**Task requirements:** Reproduce each line below precisely. Drop the pictures.

==== Data shown

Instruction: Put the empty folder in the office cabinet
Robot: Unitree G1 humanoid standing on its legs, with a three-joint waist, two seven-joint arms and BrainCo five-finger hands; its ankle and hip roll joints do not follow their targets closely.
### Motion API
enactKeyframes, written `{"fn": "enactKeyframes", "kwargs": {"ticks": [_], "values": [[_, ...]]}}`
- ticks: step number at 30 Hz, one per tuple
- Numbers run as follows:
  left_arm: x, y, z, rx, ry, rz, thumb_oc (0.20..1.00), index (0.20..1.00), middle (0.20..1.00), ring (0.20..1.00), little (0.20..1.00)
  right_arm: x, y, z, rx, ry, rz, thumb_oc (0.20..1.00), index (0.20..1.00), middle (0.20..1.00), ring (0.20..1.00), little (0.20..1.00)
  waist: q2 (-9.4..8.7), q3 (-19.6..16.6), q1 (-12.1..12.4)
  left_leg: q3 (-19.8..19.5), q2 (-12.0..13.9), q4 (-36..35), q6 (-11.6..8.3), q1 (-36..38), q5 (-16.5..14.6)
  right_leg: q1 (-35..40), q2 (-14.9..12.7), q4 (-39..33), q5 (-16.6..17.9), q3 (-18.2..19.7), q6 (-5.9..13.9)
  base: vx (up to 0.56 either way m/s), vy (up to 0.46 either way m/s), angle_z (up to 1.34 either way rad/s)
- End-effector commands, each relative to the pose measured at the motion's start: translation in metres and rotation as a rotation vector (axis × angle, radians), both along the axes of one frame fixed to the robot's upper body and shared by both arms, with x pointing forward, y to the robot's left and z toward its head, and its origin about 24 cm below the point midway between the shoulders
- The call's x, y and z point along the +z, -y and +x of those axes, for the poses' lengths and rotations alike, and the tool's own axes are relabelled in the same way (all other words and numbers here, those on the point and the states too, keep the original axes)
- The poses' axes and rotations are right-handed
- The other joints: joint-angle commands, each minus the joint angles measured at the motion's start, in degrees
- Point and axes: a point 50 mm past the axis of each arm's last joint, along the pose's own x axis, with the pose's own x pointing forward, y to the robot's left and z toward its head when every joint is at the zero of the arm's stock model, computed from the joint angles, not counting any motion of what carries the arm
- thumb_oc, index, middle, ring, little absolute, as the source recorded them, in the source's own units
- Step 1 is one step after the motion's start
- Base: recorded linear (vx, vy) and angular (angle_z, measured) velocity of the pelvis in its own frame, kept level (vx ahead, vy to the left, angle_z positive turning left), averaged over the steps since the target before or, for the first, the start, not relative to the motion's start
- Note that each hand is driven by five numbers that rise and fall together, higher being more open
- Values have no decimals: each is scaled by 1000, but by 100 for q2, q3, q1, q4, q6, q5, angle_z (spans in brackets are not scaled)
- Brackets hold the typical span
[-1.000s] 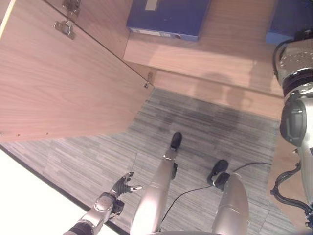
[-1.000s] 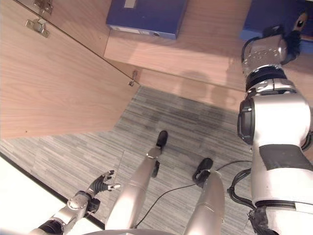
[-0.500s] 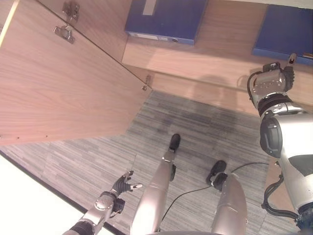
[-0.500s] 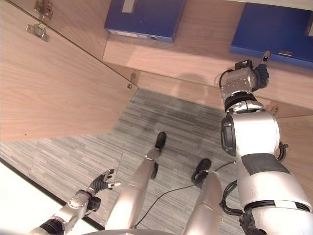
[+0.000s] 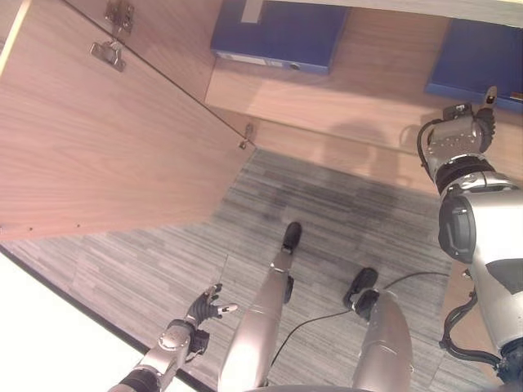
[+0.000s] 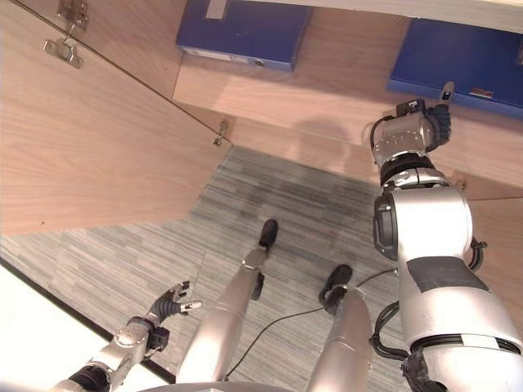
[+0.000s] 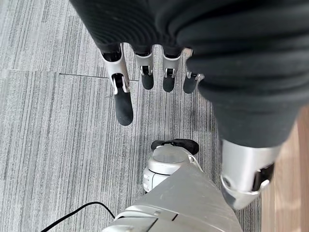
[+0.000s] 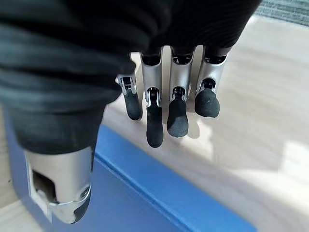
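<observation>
Two blue folders lie flat on the wooden cabinet shelf (image 5: 368,82): one folder (image 5: 278,31) at the far middle and another folder (image 6: 466,53) at the right. My right hand (image 6: 439,121) hovers just in front of the right folder, its fingers (image 8: 154,121) relaxed and holding nothing, with that folder's blue edge (image 8: 145,193) beside them. My left hand (image 5: 204,309) hangs low over the carpet, its fingers (image 7: 123,104) spread and empty.
The cabinet's wooden door (image 5: 98,139) stands swung open on the left, with metal hinges (image 5: 110,51) near its top. Grey striped carpet (image 5: 163,261) covers the floor below the shelf.
My right arm has drawn back from the right folder, and the hand now sits in front of it. The view shifted slightly. The left hand barely moved.
</observation>
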Motion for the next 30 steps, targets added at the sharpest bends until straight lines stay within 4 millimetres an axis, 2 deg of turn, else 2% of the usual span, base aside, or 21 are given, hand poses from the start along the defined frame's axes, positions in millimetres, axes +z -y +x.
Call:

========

**Answer to the problem:**
Instruction: Put the empty folder in the office cabinet
Robot: Unitree G1 humanoid standing on its legs, with a three-joint waist, two seven-joint arms and BrainCo five-finger hands; its ankle and hip roll joints do not follow their targets closely.
### Motion API
enactKeyframes, written `{"fn": "enactKeyframes", "kwargs": {"ticks": [_], "values": [[_, ...]]}}`
- ticks: step number at 30 Hz, one per tuple
- Numbers run as follows:
  left_arm: x, y, z, rx, ry, rz, thumb_oc (0.20..1.00), index (0.20..1.00), middle (0.20..1.00), ring (0.20..1.00), little (0.20..1.00)
  right_arm: x, y, z, rx, ry, rz, thumb_oc (0.20..1.00), index (0.20..1.00), middle (0.20..1.00), ring (0.20..1.00), little (0.20..1.00)
  waist: q2 (-9.4..8.7), q3 (-19.6..16.6), q1 (-12.1..12.4)
  left_leg: q3 (-19.8..19.5), q2 (-12.0..13.9), q4 (-36..35), q6 (-11.6..8.3), q1 (-36..38), q5 (-16.5..14.6)
  right_leg: q1 (-35..40), q2 (-14.9..12.7), q4 (-39..33), q5 (-16.6..17.9), q3 (-18.2..19.7), q6 (-5.9..13.9)
  base: vx (up to 0.56 either way m/s), vy (up to 0.46 either way m/s), angle_z (up to 1.34 either way rad/s)
- End-effector commands, each relative to the pose measured at the motion's start: translation in metres and rotation as a rotation vector (axis × angle, radians), both along the axes of one frame fixed to the robot's upper body and shared by both arms, with x pointing forward, y to the robot's left and z toward its head, and its origin about 24 cm below the point midway between the shoulders
- The call's x, y and z point along the +z, -y and +x of those axes, for the poses' lengths and rotations alike, and the tool's own axes are relabelled in the same way (all other words and numbers here, those on the point and the states too, keep the original axes)
- The poses' axes and rotations are right-handed
- The other joints: joint-angle commands, each minus the joint angles measured at the motion's start, in degrees
- Point and axes: a point 50 mm past the axis of each arm's last joint, along the pose's own x axis, with the pose's own x pointing forward, y to the robot's left and z toward its head when every joint is at the zero of the arm's stock model, computed from the joint angles, not counting any motion of what carries the arm
- thumb_oc, index, middle, ring, little absolute, as the source recorded them, in the source's own units
- Step 1 is one step after the motion's start
- Base: recorded linear (vx, vy) and angular (angle_z, measured) velocity of the pelvis in its own frame, kept level (vx ahead, vy to the left, angle_z positive turning left), averaged over the steps since the target before or, for the first, the start, not relative to the motion's start
- Note that each hand is driven by five numbers that rise and fall together, higher being more open
- Values have no decimals: each is scaled by 1000, but by 100 for q2, q3, q1, q4, q6, q5, angle_z (spans in brackets are not scaled)
- Brackets hold the typical span
[-1.000s] 
[-1.000s] 
[-0.500s] 
[-0.500s] 
[+0.000s] 
[+0.000s] 
[+0.000s] 
[+0.000s] 
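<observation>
Two blue folders lie flat on the wooden cabinet shelf (image 5: 368,82): one folder (image 5: 278,31) at the far middle and another folder (image 6: 466,53) at the right. My right hand (image 6: 439,121) hovers just in front of the right folder, its fingers (image 8: 154,121) relaxed and holding nothing, with that folder's blue edge (image 8: 145,193) beside them. My left hand (image 5: 204,309) hangs low over the carpet, its fingers (image 7: 123,104) spread and empty.
The cabinet's wooden door (image 5: 98,139) stands swung open on the left, with metal hinges (image 5: 110,51) near its top. Grey striped carpet (image 5: 163,261) covers the floor below the shelf.
My right arm has drawn back from the right folder, and the hand now sits in front of it. The view shifted slightly. The left hand barely moved.
</observation>
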Motion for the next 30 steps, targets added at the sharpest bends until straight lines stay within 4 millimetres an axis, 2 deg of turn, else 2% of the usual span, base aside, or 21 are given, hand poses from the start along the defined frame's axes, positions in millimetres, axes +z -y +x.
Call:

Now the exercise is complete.